■ **EXERCISE**: Every record that follows is to be copied exactly, with the pictures omitted.

■ **RECORDS**:

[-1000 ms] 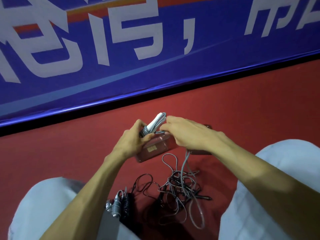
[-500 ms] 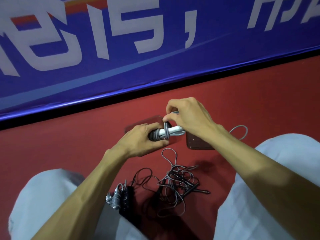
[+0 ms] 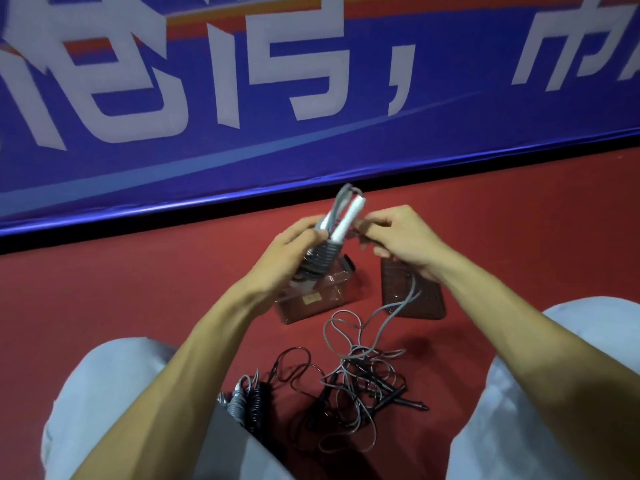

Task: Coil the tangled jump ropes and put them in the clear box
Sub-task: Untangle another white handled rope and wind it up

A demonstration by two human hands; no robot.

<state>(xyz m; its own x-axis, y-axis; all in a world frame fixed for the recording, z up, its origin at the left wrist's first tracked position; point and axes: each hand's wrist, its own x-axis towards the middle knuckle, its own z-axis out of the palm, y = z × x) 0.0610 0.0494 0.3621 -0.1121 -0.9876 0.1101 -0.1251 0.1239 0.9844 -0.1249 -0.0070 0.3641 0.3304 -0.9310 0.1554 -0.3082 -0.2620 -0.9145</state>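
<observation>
- Two knees in pale grey trousers [image 3: 104, 393] fill the bottom corners, above a red floor [image 3: 138, 299].
- Just beside the left knee lie two finished coils [image 3: 249, 401], one black and one grey. They are tight spirals set side by side.
- Between the knees sits a pile of tangled ropes [image 3: 360, 386]. Thin black and grey cords loop loosely over one another, and slim dark handles poke out to the right.
- Beyond the tangle stands the clear box [image 3: 322, 301], open, with a small label on its near wall and the red floor showing through.
- Its ribbed lid [image 3: 415, 299] lies flat on the floor just to the box's right.
- Above the box, the left hand [image 3: 294, 251] is clenched round a grey jump rope [image 3: 323, 252]. Grey cord is wound in close turns round the lower part of two white handles, which stick up and tilt right.
- The right hand [image 3: 398, 237] has curled fingers pinching the same rope's loose cord [image 3: 398, 308] near the handles. The cord drops across the lid into the tangle.
- Farthest off, a blue banner [image 3: 311, 150] with large white characters runs along the floor's edge.
</observation>
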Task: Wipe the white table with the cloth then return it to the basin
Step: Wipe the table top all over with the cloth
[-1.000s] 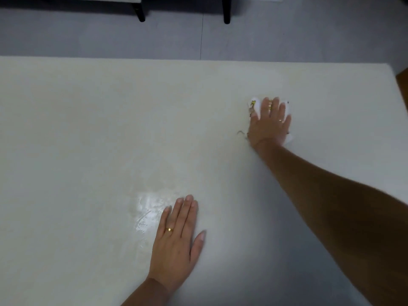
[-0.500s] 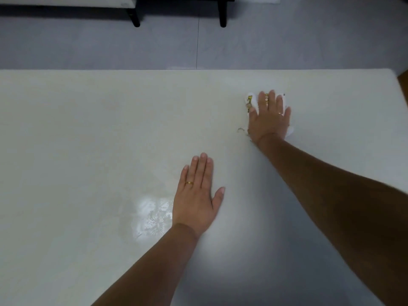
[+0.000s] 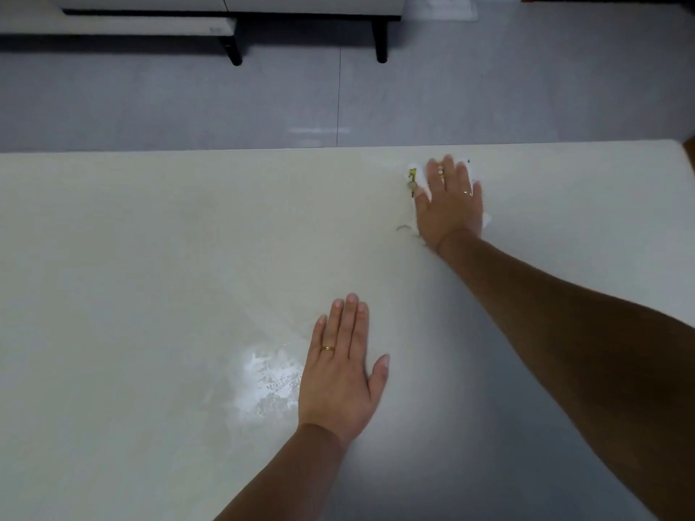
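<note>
- Head view: white table [image 3: 150, 295] fills most of the frame, both my arms stretched out over it.
- My right hand [image 3: 449, 204] is flat, palm down, on the cloth [image 3: 417, 176], near the table's far edge and toward its right end.
- Right fingers [image 3: 440, 173] are extended and lightly spread, pressing the cloth to the surface, not curled around it.
- Cloth is white with a small yellow mark at its left edge; it is mostly hidden under the palm. Bits show past the fingertips, left of the index finger, and as a sliver at the right of the wrist.
- My left hand [image 3: 340, 374] is flat on the bare tabletop, nearer to me and left of the right hand, well apart from the cloth. Fingers straight and close together, thumb out to the right, holding nothing. Gold ring [image 3: 328, 348] on it.
- Bright wet sheen patch [image 3: 263, 381] on the table just left of the left hand.
- Basin: not in view, so I cannot say what is in it.
- Beyond the far edge: grey floor [image 3: 489, 99], and a pale cabinet on black legs [image 3: 301, 3] along the top.
</note>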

■ **SOLUTION TO THIS TASK**:
[-1000 ms] 
[-500 ms] 
[+0 ms] 

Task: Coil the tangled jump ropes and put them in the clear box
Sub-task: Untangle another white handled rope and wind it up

A demonstration by two human hands; no robot.

<state>(xyz m; its own x-axis, y-axis; all in a world frame fixed for the recording, z up, its origin at the left wrist's first tracked position; point and axes: each hand's wrist, its own x-axis towards the middle knuckle, its own z-axis out of the palm, y = z × x) 0.0610 0.0494 0.3621 -0.1121 -0.9876 0.1101 -0.1251 0.1239 0.9844 -0.1249 -0.0070 0.3641 0.3304 -0.9310 0.1554 -0.3082 -0.2620 -0.9145</state>
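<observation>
- Two knees in pale grey trousers [image 3: 104, 393] fill the bottom corners, above a red floor [image 3: 138, 299].
- Just beside the left knee lie two finished coils [image 3: 249, 401], one black and one grey. They are tight spirals set side by side.
- Between the knees sits a pile of tangled ropes [image 3: 360, 386]. Thin black and grey cords loop loosely over one another, and slim dark handles poke out to the right.
- Beyond the tangle stands the clear box [image 3: 322, 301], open, with a small label on its near wall and the red floor showing through.
- Its ribbed lid [image 3: 415, 299] lies flat on the floor just to the box's right.
- Above the box, the left hand [image 3: 294, 251] is clenched round a grey jump rope [image 3: 323, 252]. Grey cord is wound in close turns round the lower part of two white handles, which stick up and tilt right.
- The right hand [image 3: 398, 237] has curled fingers pinching the same rope's loose cord [image 3: 398, 308] near the handles. The cord drops across the lid into the tangle.
- Farthest off, a blue banner [image 3: 311, 150] with large white characters runs along the floor's edge.
</observation>
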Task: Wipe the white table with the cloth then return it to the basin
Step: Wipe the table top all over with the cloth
[-1.000s] 
[-0.500s] 
[+0.000s] 
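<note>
- Head view: white table [image 3: 150, 295] fills most of the frame, both my arms stretched out over it.
- My right hand [image 3: 449, 204] is flat, palm down, on the cloth [image 3: 417, 176], near the table's far edge and toward its right end.
- Right fingers [image 3: 440, 173] are extended and lightly spread, pressing the cloth to the surface, not curled around it.
- Cloth is white with a small yellow mark at its left edge; it is mostly hidden under the palm. Bits show past the fingertips, left of the index finger, and as a sliver at the right of the wrist.
- My left hand [image 3: 340, 374] is flat on the bare tabletop, nearer to me and left of the right hand, well apart from the cloth. Fingers straight and close together, thumb out to the right, holding nothing. Gold ring [image 3: 328, 348] on it.
- Bright wet sheen patch [image 3: 263, 381] on the table just left of the left hand.
- Basin: not in view, so I cannot say what is in it.
- Beyond the far edge: grey floor [image 3: 489, 99], and a pale cabinet on black legs [image 3: 301, 3] along the top.
</note>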

No additional output is needed.